DC’s former Vertigo line really hit its stride in the late 80s and into the 90s. A handful of series, like Alan Moore’s run on Swamp Thing and Jamie Delano’s Hellblazer really helped make something of DC’s mature readers line. But the real flagship title that got everything up and running was probably Neil Gaiman’s The Sandman. It spawned multiple spin-offs, made Gaiman’s career, and honestly, is a personal favorite of mine even if I did inadvertently read them out-of-order.
Well, Gaiman helped set up a new line of spin-off titles for the series.recently, and I thought to give one of them a shot. So, that meant looking into the first volume of The Dreaming subtitled Pathways and Emanations.
It looks like all Gaiman did was plot out a prime issue that spun out four new titles.  The Dreaming is set in the realm of Dream of the Endless, the main setting for Gaiman’s old series. That series famously ended with the quasi-death of Morpheus and the ascension of a more lenient version of Dream called Daniel (sometimes). However, as the volume opens, we see there’s a problem in the Dreaming: Daniel is missing, no one knows where he went or why he left, and the Dreaming is falling apart. The prime denizens of the Dreaming all have different plans, but Lucien the Librarian can’t hold everything together, There’s some kind of rift opening in the sky, a pile of geometric cubes floating above a large chasm, Abel is getting more assertive while Cain slinks down into a state of confusion, and then Merv Pumpkinhead makes a huge mistake.

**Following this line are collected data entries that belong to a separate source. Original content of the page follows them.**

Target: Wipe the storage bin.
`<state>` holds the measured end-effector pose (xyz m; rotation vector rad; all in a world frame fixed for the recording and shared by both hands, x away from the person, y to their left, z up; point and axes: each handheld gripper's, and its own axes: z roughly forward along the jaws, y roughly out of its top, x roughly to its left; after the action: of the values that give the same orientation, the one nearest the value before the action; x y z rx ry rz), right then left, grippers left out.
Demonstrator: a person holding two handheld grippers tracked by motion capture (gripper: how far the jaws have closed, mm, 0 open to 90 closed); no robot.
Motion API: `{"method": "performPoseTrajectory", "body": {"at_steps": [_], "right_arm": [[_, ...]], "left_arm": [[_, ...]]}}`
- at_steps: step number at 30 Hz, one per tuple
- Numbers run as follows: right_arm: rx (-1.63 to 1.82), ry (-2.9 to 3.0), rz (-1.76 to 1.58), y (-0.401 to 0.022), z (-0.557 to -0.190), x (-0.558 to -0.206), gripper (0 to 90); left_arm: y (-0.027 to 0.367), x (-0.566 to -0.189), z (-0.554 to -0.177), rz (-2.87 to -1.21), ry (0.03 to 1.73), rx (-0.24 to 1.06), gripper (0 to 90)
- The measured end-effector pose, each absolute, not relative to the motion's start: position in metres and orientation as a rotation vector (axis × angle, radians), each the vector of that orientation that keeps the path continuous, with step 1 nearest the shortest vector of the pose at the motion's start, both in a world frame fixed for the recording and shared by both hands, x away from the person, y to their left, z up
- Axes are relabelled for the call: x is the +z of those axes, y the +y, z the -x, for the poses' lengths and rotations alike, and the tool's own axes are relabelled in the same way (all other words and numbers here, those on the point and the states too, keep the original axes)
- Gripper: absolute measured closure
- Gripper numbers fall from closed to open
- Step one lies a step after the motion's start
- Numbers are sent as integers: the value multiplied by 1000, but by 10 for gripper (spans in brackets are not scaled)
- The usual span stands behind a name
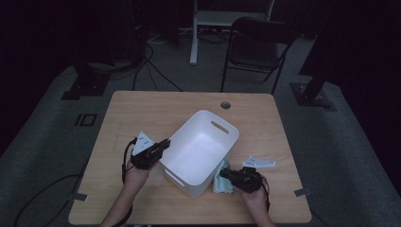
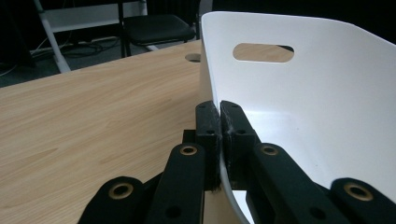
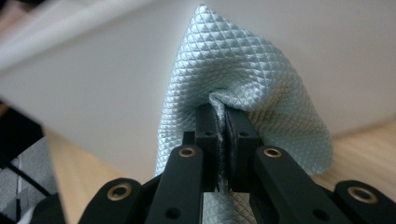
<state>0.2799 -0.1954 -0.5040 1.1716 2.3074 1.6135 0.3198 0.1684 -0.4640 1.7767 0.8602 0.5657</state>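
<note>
Across the wooden counter (image 1: pixel 142 109), largest item first: a white plastic bin (image 1: pixel 201 144) with slot handles sits near the middle, angled to the counter edges, its inside bare. No contents seen.

Next, a pale blue quilted cloth (image 1: pixel 222 182) lies against the bin's outer wall on the person's right, down at counter level.

Left claw (image 1: pixel 163 144): jaws fully closed on the bin's rim, one pad inside the wall and one outside, as the left gripper view confirms (image 2: pixel 219 123).

Right claw (image 1: pixel 226 174): jaws fully closed, pinching a fold of the cloth (image 3: pixel 233 84), the fabric bunched between the pads and pressed close to the bin wall.

Assessment: the work appears to be wiping the bin's outside, or lifting the cloth into it, with the left claw steadying.

Risks: the rim grip is narrow, so a sideways push from the cloth could pivot or slide the light bin. The pinch holds only a small fold; dragging it against the wall could pull it free.
</note>
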Motion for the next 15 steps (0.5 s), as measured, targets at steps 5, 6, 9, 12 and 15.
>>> {"method": "performPoseTrajectory", "body": {"at_steps": [5,6,9,12,15], "right_arm": [[1683,2294,-1054,-187,-264,-483,853],[1676,2294,-1039,-185,-262,-481,853],[1657,2288,-1025,-182,-261,-482,854],[1629,2298,-1035,-181,-262,-488,854],[1621,2313,-1055,-182,-263,-494,854]], "left_arm": [[168,-464,-320,-1778,861,572,876],[168,-464,-320,-1777,861,570,876],[168,-464,-320,-1779,857,560,878],[168,-464,-320,-1779,856,558,878],[169,-464,-320,-1777,857,556,877]]}}
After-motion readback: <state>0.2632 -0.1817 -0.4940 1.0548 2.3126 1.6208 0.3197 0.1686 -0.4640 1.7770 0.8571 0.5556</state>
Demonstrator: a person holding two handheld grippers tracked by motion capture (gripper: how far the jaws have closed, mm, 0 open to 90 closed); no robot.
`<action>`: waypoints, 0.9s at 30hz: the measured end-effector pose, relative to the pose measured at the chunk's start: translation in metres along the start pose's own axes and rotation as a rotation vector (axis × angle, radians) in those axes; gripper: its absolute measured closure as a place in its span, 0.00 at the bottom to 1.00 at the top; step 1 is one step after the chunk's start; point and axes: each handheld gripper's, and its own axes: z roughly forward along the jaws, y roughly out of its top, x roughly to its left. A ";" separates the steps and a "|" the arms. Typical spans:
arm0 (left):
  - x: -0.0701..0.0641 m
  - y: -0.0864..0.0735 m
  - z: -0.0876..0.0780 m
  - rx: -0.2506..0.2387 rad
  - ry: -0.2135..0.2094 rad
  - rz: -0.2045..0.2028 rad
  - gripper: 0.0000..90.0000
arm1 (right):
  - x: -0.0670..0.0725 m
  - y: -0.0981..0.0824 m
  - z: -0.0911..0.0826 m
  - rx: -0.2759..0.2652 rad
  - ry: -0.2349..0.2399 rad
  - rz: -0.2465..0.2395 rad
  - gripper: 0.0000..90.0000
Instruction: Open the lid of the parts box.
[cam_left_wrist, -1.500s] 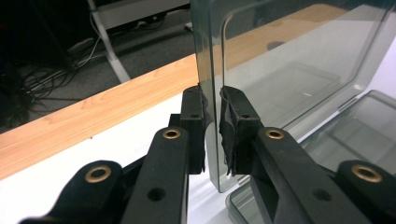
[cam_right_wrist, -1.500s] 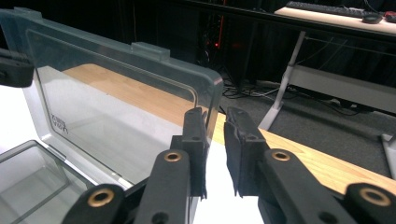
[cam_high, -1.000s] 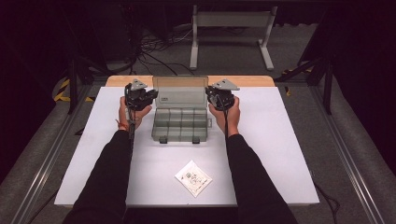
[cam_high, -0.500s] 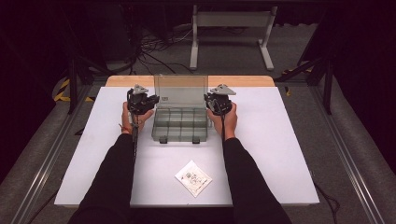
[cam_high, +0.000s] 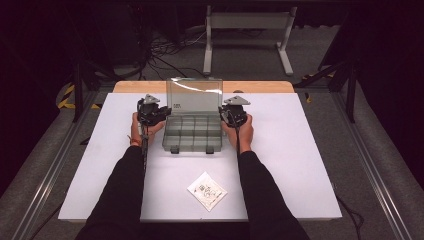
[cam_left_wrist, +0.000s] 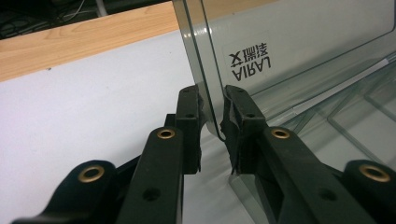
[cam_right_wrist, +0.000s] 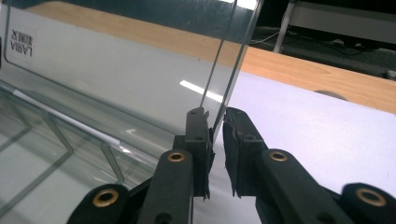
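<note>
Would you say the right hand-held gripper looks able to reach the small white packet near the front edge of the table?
Probably yes: the right hand-held gripper sits at the organiser box's lid, and bare table lies between it and the packet.

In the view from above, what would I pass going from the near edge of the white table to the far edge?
Small white printed packet → clear grey plastic compartment box → its upright see-through lid → bare wooden strip at the table's far edge.

One organizer box, one packet, two grippers
</note>
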 end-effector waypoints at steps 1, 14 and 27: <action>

Merv, though often written as crude and maybe a little dumb, is basically the Dreaming’s handyman. Since everything is broken, he needs to fix it somehow. So, he pulls a potent nightmare, Judge Gallows, out of Dream’s trunk to try and fix things. Gallows is all about order, but the Dreaming isn’t a very orderly place even when things are running correctly. Can Gallows be stopped before something new and potentially more powerful is born? Why did Daniel leave? And who is this Dora, a young woman of some kind who can flit in and out of any realm without batting an eyelash, even after Gallows closes the Dreaming off to anyone.
So, Gaiman was involved in the set-up here, and that was about it. Most of the writing is from Simon Spurrier, and it’s fine but something about it didn’t work for me. I think it comes from the fact the original Sandman was a story about a god of sorts and the scale was epic from the beginning here. By leaving most of the story in the Dreaming itself, the threat to the rest of existence just never seems to come through the way it sometimes did with Gaiman’s original. Likewise, there may be too many characters to really latch onto one to focus on. It comes across like a valiant effort that doesn’t quite hit the mark. I doubt I’ll be giving a second one a shot unless someone whose taste I trust recommends it.
7.5 out of 10 immigration allegories.